▶ [Exercise aim]
Take the listing and give it again exactly, from its first line to its last line.

"""

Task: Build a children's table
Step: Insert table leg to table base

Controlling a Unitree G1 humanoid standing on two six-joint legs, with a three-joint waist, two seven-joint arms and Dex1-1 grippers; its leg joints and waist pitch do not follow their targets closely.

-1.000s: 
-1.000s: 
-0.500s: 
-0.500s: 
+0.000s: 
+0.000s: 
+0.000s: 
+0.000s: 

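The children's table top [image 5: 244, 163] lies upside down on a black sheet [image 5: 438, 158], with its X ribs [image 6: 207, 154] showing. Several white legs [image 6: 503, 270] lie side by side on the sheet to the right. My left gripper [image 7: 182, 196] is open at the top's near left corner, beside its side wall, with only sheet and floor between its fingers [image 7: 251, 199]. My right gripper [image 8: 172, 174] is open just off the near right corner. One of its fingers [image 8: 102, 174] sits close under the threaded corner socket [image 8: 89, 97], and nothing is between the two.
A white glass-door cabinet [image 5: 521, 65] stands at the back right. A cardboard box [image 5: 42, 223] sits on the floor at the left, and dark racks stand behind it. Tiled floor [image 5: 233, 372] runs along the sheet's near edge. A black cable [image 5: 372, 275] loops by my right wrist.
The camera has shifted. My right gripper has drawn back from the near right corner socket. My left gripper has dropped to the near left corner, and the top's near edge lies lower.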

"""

▶ [Written solution]
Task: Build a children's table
Step: Insert table leg to table base

Controlling a Unitree G1 humanoid standing on two six-joint legs, with a three-joint waist, two seven-joint arms and Dex1-1 grippers; its leg joints and waist pitch do not follow their targets closely.

-1.000s: 
-1.000s: 
-0.500s: 
-0.500s: 
+0.000s: 
+0.000s: 
+0.000s: 
+0.000s: 

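The children's table top [image 5: 244, 163] lies upside down on a black sheet [image 5: 438, 158], with its X ribs [image 6: 207, 154] showing. Several white legs [image 6: 503, 270] lie side by side on the sheet to the right. My left gripper [image 7: 182, 196] is open at the top's near left corner, beside its side wall, with only sheet and floor between its fingers [image 7: 251, 199]. My right gripper [image 8: 172, 174] is open just off the near right corner. One of its fingers [image 8: 102, 174] sits close under the threaded corner socket [image 8: 89, 97], and nothing is between the two.
A white glass-door cabinet [image 5: 521, 65] stands at the back right. A cardboard box [image 5: 42, 223] sits on the floor at the left, and dark racks stand behind it. Tiled floor [image 5: 233, 372] runs along the sheet's near edge. A black cable [image 5: 372, 275] loops by my right wrist.
The camera has shifted. My right gripper has drawn back from the near right corner socket. My left gripper has dropped to the near left corner, and the top's near edge lies lower.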

With this, the exercise is done.